Inquiry Regarding Scalability Best Practices for FastAPI ML Model Deployment on Kubernetes

sayakpaul / ml-deployment-k8s-fastapi

This project shows how to serve an ONNX-optimized image classification model as a web service with FastAPI, Docker, and Kubernetes.

Apache License 2.0

198 stars 36 forks source link

Dear Sayak, Chansung, and Contributors,

First and foremost, I would like to extend my gratitude for the comprehensive guide on deploying machine learning models with FastAPI, Docker, and Kubernetes. The repository serves as an invaluable resource for practitioners aiming to operationalise their machine learning workflows in a cloud-native environment.

Upon perusing your documentation and workflow configurations, I have gathered substantial insights into the deployment process. However, I am particularly interested in understanding the scalability aspects of the deployment strategy in greater detail. As we are aware, machine learning workloads can be quite erratic in terms of resource consumption, and the ability to scale efficiently is paramount to maintaining performance and cost-effectiveness.

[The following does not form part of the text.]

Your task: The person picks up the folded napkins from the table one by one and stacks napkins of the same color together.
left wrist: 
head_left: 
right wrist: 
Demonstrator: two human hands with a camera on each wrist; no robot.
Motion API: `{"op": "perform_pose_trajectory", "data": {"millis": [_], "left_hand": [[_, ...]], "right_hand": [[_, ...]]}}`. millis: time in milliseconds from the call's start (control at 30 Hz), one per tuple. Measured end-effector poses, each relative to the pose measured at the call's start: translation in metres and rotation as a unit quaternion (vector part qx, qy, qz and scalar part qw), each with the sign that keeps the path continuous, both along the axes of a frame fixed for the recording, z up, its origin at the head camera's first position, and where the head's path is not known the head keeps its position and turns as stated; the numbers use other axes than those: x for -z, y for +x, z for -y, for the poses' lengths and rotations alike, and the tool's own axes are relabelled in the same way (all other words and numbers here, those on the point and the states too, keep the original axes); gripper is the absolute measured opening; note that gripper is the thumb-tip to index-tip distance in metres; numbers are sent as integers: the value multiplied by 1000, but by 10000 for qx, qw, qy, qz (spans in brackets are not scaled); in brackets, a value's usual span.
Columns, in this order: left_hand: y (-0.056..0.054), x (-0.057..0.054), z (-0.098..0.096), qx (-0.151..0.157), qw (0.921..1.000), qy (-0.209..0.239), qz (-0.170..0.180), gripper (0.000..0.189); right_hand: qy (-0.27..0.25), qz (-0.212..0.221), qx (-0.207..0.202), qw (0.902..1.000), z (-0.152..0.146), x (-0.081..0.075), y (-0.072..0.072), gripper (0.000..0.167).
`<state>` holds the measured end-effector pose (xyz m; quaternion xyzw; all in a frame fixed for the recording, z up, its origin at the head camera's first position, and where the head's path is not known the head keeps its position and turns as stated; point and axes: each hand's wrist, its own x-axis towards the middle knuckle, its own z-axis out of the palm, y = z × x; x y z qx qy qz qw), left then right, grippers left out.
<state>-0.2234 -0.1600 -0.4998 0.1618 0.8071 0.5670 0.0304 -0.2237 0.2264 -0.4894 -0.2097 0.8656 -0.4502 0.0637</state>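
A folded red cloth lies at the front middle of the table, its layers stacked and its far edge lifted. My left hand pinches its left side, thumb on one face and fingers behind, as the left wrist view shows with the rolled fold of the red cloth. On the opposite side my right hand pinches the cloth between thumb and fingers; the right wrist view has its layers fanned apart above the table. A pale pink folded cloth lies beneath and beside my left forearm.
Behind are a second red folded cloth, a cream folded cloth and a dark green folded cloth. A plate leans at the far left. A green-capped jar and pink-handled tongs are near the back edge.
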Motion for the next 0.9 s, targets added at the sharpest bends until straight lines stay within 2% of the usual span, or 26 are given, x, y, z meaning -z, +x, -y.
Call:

I am keen to learn about the following:

Auto-Scaling Practices: Could you elucidate on the auto-scaling strategies that one might employ with the current setup? Specifically, I am curious about the implementation of Horizontal Pod Autoscaling (HPA) and whether there are any recommended thresholds or metrics that we should monitor to trigger scaling events.
Load Balancing Considerations: With the deployment leveraging a LoadBalancer service type, how does the current configuration ensure even distribution of traffic amongst the pods, especially during a scaling event? Are there any particular load balancing algorithms or configurations that you would recommend?
Resource Quotas and Limits: In the context of Kubernetes, setting appropriate resource quotas and limits is crucial to prevent any single service from monopolising cluster resources. Could you provide guidance on setting these parameters in a way that balances resource utilisation and availability, particularly for machine learning inference services that may have variable resource demands?
Node Pool Management: The deployment utilises a cluster with a fixed number of nodes. In a production scenario, how would you approach the management of node pools to accommodate the scaling of pods? Is there a strategy in place to scale the node pool itself, and if so, what are the considerations for such a strategy?
Cost Management: Lastly, could you share any insights on managing costs associated with running such a deployment on GKE? Are there any best practices or tools that you would recommend for monitoring and optimising the costs of the compute resources utilised by the Kubernetes cluster?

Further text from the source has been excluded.